**What is being asked:** Print the listing once more, exactly as it stands.
★ ★ ★ ★
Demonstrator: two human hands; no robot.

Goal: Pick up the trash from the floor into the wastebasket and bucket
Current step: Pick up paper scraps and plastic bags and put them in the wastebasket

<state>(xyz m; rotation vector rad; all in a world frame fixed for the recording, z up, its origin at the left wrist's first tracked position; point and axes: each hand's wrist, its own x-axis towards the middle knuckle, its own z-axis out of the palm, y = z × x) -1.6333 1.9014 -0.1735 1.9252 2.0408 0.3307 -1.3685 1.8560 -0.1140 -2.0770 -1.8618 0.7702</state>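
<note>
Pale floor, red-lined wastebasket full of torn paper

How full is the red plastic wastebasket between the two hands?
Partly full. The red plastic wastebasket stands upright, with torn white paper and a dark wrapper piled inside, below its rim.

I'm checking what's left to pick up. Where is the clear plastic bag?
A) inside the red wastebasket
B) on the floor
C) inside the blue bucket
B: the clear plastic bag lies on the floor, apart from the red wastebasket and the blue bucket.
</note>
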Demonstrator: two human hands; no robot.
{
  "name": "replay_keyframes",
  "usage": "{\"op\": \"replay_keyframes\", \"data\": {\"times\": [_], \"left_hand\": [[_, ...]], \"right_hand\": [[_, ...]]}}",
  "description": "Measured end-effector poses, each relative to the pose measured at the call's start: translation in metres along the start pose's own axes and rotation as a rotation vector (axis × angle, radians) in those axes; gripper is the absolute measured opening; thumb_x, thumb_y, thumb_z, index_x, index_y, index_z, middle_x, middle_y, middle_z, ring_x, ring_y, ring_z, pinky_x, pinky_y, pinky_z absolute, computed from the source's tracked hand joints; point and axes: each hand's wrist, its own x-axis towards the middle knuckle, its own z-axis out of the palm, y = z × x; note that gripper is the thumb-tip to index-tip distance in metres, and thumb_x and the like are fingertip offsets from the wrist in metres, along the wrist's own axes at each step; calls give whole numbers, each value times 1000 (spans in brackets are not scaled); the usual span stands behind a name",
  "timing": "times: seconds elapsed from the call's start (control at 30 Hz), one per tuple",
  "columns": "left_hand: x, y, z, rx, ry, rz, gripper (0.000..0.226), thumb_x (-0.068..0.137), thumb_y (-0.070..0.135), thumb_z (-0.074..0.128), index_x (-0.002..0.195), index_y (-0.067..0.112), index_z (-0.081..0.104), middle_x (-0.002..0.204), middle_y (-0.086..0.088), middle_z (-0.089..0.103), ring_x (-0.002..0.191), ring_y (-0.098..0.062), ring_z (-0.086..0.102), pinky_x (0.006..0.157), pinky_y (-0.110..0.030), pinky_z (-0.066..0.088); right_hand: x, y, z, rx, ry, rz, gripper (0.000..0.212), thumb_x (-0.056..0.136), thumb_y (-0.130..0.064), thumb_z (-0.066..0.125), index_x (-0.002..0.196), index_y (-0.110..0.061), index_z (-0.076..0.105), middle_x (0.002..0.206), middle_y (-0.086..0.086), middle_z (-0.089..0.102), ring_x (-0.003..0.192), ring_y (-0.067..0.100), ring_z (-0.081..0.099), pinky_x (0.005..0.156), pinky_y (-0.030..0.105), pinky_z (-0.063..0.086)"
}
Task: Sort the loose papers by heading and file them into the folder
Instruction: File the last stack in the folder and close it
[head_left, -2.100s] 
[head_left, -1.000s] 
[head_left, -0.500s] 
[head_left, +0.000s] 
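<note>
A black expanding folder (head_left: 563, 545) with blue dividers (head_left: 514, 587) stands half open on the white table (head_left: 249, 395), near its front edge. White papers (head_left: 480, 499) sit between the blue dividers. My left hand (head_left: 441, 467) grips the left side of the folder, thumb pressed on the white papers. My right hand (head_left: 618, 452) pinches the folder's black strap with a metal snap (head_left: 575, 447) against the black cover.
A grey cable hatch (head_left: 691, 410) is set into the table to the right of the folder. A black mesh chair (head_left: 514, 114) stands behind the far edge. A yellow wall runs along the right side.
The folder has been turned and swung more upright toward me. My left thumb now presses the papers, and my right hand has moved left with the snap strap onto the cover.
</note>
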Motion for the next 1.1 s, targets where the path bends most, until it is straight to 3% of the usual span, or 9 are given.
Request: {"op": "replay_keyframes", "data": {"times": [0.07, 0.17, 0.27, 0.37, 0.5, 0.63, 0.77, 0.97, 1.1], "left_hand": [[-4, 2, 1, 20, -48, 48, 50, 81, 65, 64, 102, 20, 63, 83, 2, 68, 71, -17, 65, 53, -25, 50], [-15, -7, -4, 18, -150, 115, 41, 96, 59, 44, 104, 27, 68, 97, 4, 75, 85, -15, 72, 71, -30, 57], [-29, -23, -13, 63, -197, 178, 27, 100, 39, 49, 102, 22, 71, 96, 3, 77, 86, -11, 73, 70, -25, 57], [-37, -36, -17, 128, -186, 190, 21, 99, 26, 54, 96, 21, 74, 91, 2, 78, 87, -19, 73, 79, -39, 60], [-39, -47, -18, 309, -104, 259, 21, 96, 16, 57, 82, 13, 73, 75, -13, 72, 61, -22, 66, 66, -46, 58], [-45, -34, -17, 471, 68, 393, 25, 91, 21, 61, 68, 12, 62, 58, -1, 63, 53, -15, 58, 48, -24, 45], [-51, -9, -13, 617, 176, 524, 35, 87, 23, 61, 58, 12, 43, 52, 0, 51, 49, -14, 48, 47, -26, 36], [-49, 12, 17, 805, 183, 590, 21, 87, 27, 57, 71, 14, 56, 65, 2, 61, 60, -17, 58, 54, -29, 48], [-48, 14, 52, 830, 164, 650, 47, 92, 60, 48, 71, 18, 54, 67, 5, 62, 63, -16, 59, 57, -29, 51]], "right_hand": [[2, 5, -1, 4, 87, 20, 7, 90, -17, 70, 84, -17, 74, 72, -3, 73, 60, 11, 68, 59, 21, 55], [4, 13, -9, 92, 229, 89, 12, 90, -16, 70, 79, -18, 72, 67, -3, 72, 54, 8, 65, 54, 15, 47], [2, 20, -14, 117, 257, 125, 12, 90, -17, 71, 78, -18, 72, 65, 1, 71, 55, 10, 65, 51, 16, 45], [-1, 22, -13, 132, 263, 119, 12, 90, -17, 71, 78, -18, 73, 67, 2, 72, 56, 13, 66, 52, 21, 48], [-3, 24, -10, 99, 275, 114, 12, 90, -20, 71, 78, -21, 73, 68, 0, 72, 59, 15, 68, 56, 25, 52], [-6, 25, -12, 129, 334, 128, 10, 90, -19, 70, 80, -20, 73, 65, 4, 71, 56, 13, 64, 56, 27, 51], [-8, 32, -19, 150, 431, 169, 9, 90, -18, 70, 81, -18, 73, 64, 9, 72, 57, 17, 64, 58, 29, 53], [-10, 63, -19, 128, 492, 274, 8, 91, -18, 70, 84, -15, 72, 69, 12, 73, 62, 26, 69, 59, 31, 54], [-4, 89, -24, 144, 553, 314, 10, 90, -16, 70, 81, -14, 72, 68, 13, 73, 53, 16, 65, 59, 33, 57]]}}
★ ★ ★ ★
**Exercise output:**
Demonstrator: two human hands; no robot.

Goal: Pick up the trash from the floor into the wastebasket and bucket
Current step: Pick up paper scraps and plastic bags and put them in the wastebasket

<state>(xyz m; rotation vector rad; all in a world frame fixed for the recording, z up, its origin at the left wrist's first tracked position; point and axes: each hand's wrist, its own x-axis towards the middle knuckle, its own z-axis out of the palm, y = z × x) -1.6333 1.9014 -0.1735 1.9252 2.0408 0.3307 -1.3685 1.8560 -0.1140 -2.0770 -1.8618 0.7702</state>
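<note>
Pale floor, red-lined wastebasket full of torn paper

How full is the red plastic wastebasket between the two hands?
Partly full. The red plastic wastebasket stands upright, with torn white paper and a dark wrapper piled inside, below its rim.

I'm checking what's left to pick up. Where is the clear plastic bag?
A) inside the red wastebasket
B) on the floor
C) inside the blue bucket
B: the clear plastic bag lies on the floor, apart from the red wastebasket and the blue bucket.
</note>
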Demonstrator: two human hands; no robot.
{
  "name": "replay_keyframes",
  "usage": "{\"op\": \"replay_keyframes\", \"data\": {\"times\": [_], \"left_hand\": [[_, ...]], \"right_hand\": [[_, ...]]}}",
  "description": "Measured end-effector poses, each relative to the pose measured at the call's start: translation in metres along the start pose's own axes and rotation as a rotation vector (axis × angle, radians) in those axes; gripper is the absolute measured opening; thumb_x, thumb_y, thumb_z, index_x, index_y, index_z, middle_x, middle_y, middle_z, ring_x, ring_y, ring_z, pinky_x, pinky_y, pinky_z absolute, computed from the source's tracked hand joints; point and axes: each hand's wrist, its own x-axis towards the middle knuckle, its own z-axis out of the palm, y = z × x; note that gripper is the thumb-tip to index-tip distance in metres, and thumb_x and the like are fingertip offsets from the wrist in metres, along the wrist's own axes at each step; calls give whole numbers, each value times 1000 (spans in brackets are not scaled); the usual span stands behind a name",
  "timing": "times: seconds elapsed from the call's start (control at 30 Hz), one per tuple",
  "columns": "left_hand: x, y, z, rx, ry, rz, gripper (0.000..0.226), thumb_x (-0.068..0.137), thumb_y (-0.070..0.135), thumb_z (-0.074..0.128), index_x (-0.002..0.195), index_y (-0.067..0.112), index_z (-0.081..0.104), middle_x (-0.002..0.204), middle_y (-0.086..0.088), middle_z (-0.089..0.103), ring_x (-0.002..0.191), ring_y (-0.098..0.062), ring_z (-0.086..0.102), pinky_x (0.006..0.157), pinky_y (-0.110..0.030), pinky_z (-0.066..0.088); right_hand: x, y, z, rx, ry, rz, gripper (0.000..0.212), thumb_x (-0.056..0.136), thumb_y (-0.130..0.064), thumb_z (-0.066..0.125), index_x (-0.002..0.196), index_y (-0.110..0.061), index_z (-0.076..0.105), middle_x (0.002..0.206), middle_y (-0.086..0.086), middle_z (-0.089..0.102), ring_x (-0.003..0.192), ring_y (-0.067..0.100), ring_z (-0.081..0.099), pinky_x (0.005..0.156), pinky_y (-0.030..0.105), pinky_z (-0.063..0.086)"
}
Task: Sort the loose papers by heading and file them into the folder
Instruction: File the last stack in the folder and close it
[head_left, -2.100s] 
[head_left, -1.000s] 
[head_left, -0.500s] 
[head_left, +0.000s] 
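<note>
A black expanding folder (head_left: 563, 545) with blue dividers (head_left: 514, 587) stands half open on the white table (head_left: 249, 395), near its front edge. White papers (head_left: 480, 499) sit between the blue dividers. My left hand (head_left: 441, 467) grips the left side of the folder, thumb pressed on the white papers. My right hand (head_left: 618, 452) pinches the folder's black strap with a metal snap (head_left: 575, 447) against the black cover.
A grey cable hatch (head_left: 691, 410) is set into the table to the right of the folder. A black mesh chair (head_left: 514, 114) stands behind the far edge. A yellow wall runs along the right side.
The folder has been turned and swung more upright toward me. My left thumb now presses the papers, and my right hand has moved left with the snap strap onto the cover.
</note>
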Motion for the next 1.1 s, targets where the path bends most, until it is straight to 3% of the usual span, or 9 are given.
Request: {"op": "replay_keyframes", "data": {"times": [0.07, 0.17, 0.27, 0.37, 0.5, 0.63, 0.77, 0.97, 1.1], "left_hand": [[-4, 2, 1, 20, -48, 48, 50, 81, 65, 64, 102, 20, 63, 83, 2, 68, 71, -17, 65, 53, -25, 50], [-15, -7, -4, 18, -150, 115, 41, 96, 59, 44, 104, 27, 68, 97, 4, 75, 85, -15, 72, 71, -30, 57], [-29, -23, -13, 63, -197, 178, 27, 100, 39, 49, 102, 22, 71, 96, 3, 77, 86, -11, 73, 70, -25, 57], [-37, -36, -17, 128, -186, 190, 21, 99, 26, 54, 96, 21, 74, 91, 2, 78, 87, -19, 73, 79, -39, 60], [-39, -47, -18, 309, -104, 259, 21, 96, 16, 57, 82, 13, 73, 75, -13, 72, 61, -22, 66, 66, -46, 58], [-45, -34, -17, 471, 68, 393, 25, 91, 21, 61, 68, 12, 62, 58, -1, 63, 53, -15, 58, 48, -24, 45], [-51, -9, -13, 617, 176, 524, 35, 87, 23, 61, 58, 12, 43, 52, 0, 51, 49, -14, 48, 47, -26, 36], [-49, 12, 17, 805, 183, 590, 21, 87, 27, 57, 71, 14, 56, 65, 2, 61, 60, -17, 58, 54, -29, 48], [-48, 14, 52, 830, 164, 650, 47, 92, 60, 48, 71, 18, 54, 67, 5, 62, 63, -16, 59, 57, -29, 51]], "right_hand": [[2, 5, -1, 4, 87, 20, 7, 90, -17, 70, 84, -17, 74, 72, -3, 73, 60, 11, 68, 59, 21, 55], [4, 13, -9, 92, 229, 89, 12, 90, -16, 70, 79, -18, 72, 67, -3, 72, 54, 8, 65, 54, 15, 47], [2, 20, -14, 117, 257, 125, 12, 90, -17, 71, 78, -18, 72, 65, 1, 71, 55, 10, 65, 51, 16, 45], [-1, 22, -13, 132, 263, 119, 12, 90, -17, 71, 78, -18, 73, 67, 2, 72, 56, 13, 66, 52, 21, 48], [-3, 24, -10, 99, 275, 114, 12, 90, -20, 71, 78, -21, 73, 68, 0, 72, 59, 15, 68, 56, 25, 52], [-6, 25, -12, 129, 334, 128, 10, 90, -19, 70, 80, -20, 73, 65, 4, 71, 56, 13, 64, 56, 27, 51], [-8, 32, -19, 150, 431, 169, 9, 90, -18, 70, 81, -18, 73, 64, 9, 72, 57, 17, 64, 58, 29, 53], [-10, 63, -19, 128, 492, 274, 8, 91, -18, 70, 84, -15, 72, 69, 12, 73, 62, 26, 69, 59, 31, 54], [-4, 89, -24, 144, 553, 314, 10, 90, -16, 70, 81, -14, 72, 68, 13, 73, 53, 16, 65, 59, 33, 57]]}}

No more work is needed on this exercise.